6. Quality: The Elephant in the Room

Here’s the stat everyone wants to quote:

59% of teams say code quality has improved with AI.

But the devil is in the details:

  • 10% say quality got worse
  • 30% say they’re unsure or don’t fully trust AI output

In my experience, AI produces beautifully formatted, confidently written, subtly incorrect code.

Which brings us to the most important part of all:

👉 AI doesn’t replace code review. It makes code review more critical.

7. A Message to Engineering Leaders: Choose Intentional Adoption

If you’re responsible for people and delivery, here’s my advice distilled to one sentence:

AI adoption should be intentional, systematic, and deeply tied to your operating model - never rushed.

The organizations winning with AI share three patterns:

1. They fix the system first.

Stable pipelines, clean architecture, solid product discovery.

2. They adopt AI gradually with feedback loops.

Start small. Measure everything. Adjust.

3. They invest heavily in people.

Training, pair programming, new workflows, and psychological safety.

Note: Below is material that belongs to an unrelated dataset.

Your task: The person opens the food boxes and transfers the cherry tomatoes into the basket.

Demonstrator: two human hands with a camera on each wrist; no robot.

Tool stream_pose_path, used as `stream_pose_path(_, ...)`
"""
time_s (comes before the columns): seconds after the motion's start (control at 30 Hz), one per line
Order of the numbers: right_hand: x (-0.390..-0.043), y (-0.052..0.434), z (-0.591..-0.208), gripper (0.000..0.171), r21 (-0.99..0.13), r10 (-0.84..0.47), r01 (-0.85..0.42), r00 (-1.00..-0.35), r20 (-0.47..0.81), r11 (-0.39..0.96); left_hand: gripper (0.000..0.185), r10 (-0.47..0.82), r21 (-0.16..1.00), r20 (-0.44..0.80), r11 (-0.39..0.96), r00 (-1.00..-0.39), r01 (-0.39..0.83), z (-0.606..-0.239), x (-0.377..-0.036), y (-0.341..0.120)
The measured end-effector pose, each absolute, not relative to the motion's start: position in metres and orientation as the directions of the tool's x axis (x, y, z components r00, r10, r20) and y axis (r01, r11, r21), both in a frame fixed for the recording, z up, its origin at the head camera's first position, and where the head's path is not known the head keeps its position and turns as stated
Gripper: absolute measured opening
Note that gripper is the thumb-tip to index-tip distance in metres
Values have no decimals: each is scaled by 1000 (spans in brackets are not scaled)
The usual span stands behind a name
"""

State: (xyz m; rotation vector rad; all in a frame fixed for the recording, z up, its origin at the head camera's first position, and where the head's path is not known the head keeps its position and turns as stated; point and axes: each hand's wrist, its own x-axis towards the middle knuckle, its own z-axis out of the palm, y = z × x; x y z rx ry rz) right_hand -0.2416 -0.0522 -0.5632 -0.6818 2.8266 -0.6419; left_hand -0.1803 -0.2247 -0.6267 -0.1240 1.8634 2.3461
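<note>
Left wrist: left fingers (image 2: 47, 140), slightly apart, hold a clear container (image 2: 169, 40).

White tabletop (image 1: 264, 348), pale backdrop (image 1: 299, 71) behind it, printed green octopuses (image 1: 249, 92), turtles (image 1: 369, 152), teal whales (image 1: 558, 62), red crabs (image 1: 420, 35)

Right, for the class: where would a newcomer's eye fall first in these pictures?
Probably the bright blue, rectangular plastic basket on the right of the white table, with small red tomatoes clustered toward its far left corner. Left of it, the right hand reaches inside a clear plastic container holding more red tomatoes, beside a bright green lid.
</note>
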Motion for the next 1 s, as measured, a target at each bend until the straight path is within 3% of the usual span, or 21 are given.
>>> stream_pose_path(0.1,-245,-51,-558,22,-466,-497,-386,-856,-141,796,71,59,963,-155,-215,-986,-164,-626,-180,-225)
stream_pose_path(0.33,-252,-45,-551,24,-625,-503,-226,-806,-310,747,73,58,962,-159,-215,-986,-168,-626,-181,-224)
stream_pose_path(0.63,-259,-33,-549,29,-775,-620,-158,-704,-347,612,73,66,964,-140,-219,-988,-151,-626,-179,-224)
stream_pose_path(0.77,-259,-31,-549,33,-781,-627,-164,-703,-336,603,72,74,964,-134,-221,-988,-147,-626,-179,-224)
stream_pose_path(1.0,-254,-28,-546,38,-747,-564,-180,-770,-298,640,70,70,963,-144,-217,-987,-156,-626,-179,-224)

Teams that skip these steps eventually drown in AI-generated complexity.

 

Conclusion: AI Is Redefining Software - But Only for Those Who Are Ready

The 2025 State of AI-assisted Software Development Report is not about tools.
It’s about Team HealthCultureArchitecture, and Clarity of Purpose.

AI is a force multiplier.
It amplifies whatever you already are.

  • Strong teams become unstoppable.
  • Weak systems crack under the pressure.
  • Leaders who prepare their foundations will thrive.
  • Those who treat AI as a shortcut will create faster bugs and deeper chaos.

This is not a technological revolution.
This is an organizational one.

And the teams who understand that - the teams who invest in sustainable agility, platform engineering, and people-first culture - are the ones who will shape the next decade of software development.